▶ _YOUR GOAL_
Which lines below include "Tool"? Copy them all.

(Collection entries)
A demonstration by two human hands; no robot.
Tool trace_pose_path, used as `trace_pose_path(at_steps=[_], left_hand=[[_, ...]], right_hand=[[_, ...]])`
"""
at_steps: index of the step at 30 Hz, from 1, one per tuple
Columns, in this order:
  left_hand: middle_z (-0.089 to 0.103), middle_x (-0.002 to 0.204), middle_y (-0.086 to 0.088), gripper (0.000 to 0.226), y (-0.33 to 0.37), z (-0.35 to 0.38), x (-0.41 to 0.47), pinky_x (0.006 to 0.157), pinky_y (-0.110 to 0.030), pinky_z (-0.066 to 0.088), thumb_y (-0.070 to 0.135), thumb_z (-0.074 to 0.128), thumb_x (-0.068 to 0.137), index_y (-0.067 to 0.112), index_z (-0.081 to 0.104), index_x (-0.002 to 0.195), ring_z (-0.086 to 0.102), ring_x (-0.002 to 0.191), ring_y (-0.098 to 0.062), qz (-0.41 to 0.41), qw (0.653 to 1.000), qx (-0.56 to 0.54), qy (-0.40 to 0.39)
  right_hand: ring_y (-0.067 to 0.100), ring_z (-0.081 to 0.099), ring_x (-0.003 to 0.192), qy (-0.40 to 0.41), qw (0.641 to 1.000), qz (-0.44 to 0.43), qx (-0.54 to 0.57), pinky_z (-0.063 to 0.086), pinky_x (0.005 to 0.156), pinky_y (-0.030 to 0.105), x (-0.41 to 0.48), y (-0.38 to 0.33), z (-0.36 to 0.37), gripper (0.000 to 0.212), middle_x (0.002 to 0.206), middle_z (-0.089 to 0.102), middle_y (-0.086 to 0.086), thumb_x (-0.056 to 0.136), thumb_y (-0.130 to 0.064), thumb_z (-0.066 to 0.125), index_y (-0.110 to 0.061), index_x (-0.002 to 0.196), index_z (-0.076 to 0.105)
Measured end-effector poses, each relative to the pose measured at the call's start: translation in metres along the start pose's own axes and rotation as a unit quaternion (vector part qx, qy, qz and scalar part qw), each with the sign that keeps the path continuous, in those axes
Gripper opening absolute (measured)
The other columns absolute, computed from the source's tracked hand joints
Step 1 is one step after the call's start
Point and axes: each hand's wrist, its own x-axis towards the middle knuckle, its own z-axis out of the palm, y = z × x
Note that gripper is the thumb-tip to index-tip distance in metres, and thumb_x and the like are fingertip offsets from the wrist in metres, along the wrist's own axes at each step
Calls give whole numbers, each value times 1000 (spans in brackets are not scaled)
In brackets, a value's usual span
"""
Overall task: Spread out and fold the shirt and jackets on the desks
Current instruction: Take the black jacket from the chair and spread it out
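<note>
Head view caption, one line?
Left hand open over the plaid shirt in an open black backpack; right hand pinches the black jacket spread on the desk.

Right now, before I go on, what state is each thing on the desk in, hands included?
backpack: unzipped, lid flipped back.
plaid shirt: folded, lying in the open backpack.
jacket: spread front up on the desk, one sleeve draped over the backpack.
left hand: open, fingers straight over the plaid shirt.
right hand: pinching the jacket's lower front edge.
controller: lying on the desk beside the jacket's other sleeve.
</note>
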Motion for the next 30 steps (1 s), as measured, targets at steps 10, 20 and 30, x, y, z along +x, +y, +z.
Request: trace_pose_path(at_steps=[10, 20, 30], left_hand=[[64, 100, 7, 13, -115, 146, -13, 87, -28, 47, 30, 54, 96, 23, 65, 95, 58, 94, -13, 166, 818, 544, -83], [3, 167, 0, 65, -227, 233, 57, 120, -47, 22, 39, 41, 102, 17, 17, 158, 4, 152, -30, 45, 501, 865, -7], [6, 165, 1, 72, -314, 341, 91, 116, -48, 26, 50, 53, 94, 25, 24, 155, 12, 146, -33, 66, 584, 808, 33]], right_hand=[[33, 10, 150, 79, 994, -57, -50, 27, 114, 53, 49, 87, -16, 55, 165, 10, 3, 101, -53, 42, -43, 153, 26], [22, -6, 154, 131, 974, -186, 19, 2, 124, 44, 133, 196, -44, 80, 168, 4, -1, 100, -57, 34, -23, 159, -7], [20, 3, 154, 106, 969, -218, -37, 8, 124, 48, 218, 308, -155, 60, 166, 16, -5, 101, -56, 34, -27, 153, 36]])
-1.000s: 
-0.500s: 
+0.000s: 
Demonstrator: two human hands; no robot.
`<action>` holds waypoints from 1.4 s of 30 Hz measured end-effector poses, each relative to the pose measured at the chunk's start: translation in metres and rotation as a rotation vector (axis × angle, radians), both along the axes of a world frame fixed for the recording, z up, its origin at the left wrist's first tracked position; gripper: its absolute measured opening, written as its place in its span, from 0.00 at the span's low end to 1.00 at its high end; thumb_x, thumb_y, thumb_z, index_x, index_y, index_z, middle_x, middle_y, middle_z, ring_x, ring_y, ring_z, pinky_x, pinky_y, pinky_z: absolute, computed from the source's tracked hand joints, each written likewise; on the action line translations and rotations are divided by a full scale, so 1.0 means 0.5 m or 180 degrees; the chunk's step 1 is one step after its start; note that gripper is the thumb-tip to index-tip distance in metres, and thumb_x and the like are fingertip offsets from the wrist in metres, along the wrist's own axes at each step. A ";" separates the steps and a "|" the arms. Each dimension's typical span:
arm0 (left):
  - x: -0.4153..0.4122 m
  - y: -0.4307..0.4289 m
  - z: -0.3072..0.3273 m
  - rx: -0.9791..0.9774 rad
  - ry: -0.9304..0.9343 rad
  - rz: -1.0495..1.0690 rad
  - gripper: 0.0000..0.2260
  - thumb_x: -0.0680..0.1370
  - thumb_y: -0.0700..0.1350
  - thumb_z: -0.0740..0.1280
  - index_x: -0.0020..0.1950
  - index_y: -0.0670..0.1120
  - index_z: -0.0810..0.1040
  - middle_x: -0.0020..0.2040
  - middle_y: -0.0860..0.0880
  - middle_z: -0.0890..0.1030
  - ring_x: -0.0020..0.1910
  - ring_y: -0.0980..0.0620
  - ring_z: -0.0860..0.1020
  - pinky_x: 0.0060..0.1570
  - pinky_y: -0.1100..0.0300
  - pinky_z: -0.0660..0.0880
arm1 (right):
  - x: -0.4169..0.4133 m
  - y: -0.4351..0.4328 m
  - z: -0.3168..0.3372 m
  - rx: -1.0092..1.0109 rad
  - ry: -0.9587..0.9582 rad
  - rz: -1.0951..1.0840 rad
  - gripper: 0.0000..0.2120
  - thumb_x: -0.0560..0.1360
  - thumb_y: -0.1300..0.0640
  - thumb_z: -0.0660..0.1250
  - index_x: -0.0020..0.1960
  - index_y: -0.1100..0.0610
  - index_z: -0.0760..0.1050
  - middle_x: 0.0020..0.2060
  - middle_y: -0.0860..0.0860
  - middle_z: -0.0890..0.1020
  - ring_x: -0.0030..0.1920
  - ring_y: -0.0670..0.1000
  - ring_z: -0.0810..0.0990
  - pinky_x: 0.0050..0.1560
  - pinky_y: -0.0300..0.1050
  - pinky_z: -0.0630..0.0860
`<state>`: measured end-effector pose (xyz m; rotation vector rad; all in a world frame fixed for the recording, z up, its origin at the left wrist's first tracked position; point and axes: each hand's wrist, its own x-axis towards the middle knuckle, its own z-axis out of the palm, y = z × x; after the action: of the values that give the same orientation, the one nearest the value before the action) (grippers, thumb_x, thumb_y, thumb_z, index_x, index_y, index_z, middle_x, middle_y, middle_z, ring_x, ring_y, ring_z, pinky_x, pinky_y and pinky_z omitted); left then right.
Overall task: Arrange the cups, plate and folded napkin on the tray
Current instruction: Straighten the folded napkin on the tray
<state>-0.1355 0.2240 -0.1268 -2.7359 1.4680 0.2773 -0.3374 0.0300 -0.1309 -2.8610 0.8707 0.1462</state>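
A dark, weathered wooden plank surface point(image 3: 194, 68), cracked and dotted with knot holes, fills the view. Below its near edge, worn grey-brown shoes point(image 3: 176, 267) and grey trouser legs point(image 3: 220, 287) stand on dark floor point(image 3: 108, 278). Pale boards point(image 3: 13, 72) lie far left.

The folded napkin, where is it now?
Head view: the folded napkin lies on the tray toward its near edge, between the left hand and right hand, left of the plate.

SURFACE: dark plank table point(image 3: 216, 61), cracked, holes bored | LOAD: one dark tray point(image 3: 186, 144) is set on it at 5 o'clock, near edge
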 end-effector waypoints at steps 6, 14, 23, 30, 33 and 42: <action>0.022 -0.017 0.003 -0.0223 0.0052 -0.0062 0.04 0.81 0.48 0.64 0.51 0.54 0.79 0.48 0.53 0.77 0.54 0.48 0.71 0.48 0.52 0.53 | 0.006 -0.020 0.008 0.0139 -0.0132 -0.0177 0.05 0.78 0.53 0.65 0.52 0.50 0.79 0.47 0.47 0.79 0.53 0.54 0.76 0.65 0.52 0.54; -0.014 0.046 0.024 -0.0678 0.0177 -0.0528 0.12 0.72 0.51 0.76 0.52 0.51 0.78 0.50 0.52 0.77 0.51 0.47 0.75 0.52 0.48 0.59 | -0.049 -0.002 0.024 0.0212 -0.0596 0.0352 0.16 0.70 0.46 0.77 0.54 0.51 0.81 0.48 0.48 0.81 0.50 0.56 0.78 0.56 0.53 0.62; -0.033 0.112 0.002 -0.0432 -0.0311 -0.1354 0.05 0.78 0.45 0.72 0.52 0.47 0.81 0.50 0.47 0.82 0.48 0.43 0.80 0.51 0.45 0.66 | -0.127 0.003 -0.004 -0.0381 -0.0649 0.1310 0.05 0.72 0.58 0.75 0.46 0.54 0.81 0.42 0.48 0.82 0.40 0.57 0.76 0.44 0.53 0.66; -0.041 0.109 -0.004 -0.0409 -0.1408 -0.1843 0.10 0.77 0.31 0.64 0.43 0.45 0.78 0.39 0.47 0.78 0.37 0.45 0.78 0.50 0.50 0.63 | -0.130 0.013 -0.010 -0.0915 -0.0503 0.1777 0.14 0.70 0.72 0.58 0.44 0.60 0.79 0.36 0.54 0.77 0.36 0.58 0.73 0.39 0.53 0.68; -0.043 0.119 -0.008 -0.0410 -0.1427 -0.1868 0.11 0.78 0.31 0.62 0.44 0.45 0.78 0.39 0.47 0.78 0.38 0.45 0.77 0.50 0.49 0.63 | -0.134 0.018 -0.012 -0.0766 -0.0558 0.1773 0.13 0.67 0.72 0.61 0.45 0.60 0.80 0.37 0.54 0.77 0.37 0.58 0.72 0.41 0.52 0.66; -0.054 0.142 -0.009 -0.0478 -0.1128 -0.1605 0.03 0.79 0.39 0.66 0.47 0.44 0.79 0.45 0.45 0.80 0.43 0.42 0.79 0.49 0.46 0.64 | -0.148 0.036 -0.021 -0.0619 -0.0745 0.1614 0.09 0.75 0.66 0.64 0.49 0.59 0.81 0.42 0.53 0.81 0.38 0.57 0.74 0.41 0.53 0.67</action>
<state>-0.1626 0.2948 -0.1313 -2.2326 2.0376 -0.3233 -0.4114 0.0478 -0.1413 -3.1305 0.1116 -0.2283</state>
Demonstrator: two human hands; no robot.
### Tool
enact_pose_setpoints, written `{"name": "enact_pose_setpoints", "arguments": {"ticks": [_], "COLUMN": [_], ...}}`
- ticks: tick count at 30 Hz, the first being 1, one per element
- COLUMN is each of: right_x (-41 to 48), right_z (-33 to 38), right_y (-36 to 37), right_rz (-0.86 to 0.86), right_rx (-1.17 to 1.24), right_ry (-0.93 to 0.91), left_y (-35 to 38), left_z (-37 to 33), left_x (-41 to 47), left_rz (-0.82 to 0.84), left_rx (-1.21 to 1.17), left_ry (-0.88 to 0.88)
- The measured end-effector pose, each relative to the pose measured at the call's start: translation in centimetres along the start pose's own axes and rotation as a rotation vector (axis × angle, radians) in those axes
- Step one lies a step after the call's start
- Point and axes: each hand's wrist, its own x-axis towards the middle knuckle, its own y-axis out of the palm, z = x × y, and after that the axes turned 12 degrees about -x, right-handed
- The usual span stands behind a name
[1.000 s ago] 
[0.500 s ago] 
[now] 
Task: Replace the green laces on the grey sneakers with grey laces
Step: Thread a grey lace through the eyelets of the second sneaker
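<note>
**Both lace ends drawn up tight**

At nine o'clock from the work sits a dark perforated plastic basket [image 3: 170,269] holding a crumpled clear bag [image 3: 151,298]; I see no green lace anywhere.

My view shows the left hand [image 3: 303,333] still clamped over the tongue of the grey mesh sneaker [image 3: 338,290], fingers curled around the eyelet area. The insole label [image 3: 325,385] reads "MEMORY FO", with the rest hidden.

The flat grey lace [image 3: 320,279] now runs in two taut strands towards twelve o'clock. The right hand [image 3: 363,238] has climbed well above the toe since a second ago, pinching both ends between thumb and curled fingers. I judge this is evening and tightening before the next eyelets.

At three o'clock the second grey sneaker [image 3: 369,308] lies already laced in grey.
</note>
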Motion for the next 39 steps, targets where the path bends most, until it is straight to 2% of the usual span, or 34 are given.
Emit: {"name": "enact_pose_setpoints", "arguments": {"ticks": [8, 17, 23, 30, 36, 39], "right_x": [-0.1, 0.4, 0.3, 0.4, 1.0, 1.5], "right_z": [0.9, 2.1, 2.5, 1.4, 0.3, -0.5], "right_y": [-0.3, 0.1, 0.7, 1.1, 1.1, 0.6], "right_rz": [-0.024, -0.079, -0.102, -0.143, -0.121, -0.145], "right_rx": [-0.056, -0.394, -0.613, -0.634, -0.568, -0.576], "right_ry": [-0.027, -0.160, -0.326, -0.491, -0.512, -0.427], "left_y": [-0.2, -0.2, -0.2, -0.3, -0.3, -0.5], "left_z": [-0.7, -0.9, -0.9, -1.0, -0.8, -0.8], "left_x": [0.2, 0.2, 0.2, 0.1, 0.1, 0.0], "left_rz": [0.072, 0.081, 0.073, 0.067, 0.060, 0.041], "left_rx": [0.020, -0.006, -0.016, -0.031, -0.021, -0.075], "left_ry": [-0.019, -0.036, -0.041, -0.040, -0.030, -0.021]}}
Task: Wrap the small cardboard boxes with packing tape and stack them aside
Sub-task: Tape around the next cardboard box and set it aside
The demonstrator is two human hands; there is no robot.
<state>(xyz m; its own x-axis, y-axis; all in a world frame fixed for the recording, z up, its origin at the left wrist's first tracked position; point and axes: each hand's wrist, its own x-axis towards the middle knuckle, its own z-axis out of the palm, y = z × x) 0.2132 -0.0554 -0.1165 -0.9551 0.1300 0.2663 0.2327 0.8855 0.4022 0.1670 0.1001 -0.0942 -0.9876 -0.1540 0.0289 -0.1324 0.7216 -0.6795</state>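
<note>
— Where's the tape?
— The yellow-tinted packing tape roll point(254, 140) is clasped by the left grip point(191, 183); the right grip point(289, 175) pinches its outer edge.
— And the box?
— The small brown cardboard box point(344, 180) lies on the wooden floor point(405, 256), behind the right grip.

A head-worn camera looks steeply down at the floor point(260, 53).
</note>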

▶ _SOLUTION_
Tool trace_pose_path, used as `trace_pose_path(at_steps=[_], left_hand=[[_, ...]], right_hand=[[_, ...]])`
### Tool

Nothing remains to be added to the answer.